How does an author arrive at a title?

Well, in my case, I arrived at it because my editor really, really didn’t like my first title for A CRACK IN THE SEA. Part of the reason was because it was, including the subtitle, 40 words long. I KID YOU NOT. Here it is, with some thoughts on it below:


By H.M. Bouwman

Or: Sea Monsters in Love. Also Known As: The Astonishing Voyages of Kinchen and Thanh, Based on Thanh’s Story. Sometimes Titled, What You Will, When You Must Leave Home. A Story in Several Parts. By The Author.

First, I want to say for the record that I will love subtitles until the day I die.

I also love the fact that the subtitle evokes the 18th century.

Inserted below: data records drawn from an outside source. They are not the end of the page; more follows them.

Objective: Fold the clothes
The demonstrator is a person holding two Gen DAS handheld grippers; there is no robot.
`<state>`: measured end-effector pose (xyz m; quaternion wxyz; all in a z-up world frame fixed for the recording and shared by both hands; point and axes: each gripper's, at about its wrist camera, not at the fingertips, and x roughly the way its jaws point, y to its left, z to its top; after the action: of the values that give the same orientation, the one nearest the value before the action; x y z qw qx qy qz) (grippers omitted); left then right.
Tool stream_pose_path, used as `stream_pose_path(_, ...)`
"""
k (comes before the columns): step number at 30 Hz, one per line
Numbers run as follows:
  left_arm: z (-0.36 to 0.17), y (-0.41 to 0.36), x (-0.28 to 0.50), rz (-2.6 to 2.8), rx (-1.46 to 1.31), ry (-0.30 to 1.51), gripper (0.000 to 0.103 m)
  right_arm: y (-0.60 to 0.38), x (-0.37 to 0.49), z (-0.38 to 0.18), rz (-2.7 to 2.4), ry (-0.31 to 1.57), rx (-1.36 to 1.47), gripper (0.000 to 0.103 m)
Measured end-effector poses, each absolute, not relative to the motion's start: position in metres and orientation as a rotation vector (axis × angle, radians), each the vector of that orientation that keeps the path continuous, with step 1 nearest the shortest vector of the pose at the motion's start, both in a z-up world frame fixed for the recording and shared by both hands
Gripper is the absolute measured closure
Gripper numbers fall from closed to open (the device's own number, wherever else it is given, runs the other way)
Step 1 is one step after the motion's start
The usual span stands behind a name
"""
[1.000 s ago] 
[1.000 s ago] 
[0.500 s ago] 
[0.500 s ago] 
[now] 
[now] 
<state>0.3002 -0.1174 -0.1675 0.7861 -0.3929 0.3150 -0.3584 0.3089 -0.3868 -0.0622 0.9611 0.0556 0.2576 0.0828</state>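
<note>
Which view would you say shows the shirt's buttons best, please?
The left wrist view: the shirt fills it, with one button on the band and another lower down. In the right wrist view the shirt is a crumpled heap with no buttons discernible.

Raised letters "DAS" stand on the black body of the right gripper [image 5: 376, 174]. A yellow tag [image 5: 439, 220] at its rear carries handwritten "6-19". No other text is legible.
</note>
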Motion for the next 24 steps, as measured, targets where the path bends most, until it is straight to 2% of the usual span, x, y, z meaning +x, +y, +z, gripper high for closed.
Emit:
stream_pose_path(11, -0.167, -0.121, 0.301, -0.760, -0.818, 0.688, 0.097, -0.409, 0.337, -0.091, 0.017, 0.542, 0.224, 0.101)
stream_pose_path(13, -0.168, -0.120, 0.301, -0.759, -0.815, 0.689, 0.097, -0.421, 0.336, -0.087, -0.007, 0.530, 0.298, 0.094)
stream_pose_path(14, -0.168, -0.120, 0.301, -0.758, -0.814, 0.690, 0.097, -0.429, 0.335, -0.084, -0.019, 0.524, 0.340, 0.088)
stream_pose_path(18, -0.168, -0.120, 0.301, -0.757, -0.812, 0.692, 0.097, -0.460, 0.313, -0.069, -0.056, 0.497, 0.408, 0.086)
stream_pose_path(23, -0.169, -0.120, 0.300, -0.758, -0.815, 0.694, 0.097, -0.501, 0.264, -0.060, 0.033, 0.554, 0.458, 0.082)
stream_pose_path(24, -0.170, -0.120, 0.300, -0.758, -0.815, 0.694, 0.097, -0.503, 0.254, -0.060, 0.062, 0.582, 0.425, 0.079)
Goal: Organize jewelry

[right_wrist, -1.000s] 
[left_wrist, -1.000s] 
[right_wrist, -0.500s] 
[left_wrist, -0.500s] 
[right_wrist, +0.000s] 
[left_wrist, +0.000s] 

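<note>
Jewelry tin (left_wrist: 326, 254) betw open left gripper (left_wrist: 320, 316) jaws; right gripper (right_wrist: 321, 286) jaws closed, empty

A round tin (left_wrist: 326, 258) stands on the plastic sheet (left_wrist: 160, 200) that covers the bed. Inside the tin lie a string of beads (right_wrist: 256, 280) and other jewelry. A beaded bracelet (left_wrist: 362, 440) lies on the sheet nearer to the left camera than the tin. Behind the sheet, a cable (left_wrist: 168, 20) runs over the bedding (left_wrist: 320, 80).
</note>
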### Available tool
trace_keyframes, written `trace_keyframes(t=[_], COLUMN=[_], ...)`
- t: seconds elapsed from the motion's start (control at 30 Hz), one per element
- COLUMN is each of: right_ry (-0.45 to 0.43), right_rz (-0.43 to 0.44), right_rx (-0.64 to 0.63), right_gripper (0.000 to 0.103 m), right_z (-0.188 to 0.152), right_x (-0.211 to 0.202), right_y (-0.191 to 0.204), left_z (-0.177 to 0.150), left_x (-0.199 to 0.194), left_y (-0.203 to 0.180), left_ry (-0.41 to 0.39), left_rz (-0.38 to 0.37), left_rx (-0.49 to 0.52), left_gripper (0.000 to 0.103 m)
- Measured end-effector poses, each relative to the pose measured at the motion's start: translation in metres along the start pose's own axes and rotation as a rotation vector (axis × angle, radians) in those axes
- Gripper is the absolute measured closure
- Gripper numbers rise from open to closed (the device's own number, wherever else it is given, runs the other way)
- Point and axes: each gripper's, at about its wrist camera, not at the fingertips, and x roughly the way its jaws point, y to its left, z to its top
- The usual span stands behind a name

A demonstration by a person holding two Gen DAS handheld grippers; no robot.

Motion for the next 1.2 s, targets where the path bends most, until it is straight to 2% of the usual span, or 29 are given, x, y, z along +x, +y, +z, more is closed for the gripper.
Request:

And since part of my novel is set in the 18th century, I like that the subtitle has the sound of an old English novel or historical tome, many of which included long explanatory subtitles like this one.

However. Maybe the long subtitle isn’t quite right for a fantasy novel that is mostly set in 1978.

And the original main title? I loved THE TRADED GIRL because it seemed to me to pose a puzzle for the reader: Who is the traded girl? I thought the reader would probably first assume the title was a reference to Caesar, and only later would the reader realize that the “traded girl” is a reference to someone else altogether. (I’m being a little vague here because I’m trying to talk without spoilers, in case you, dear reader, haven’t finished the novel yet.) I also wanted the title to get readers to think about what it means to be traded (to be sent somewhere against your will) versus what it means to choose to trade yourself—to choose your home, essentially.

But my editor wasn’t convinced THE TRADED GIRL was the best title. And the more I thought about it, the more I was convinced that she was right. (She is very smart.) It’s not a very active title, after all, and there’s no image to latch onto—you can’t see or touch “the traded girl.” It’s kind of cold and distanced, too (the girl isn’t named), and it’s ambiguous (what does “traded girl” mean, anyway?) Lastly, this title sounds . . . depressing. And though there are tough subjects in my story, the novel is not overall a depressing book.

So my editor asked for a title that would do a better job of suggesting fantasy and that would more strongly evoke the Second World. We emailed back and forth about a lot of titles before I finally hit on A CRACK IN THE SEA.

And I LOVE IT! A CRACK IN THE SEA is a far better title than my original idea. It’s visual; it evokes the second world; it suggests action and fantasy. And best of all: there’s a pun in it, which for me makes it wonderful.

Which, I guess, is all a long way of saying: revision is a good thing.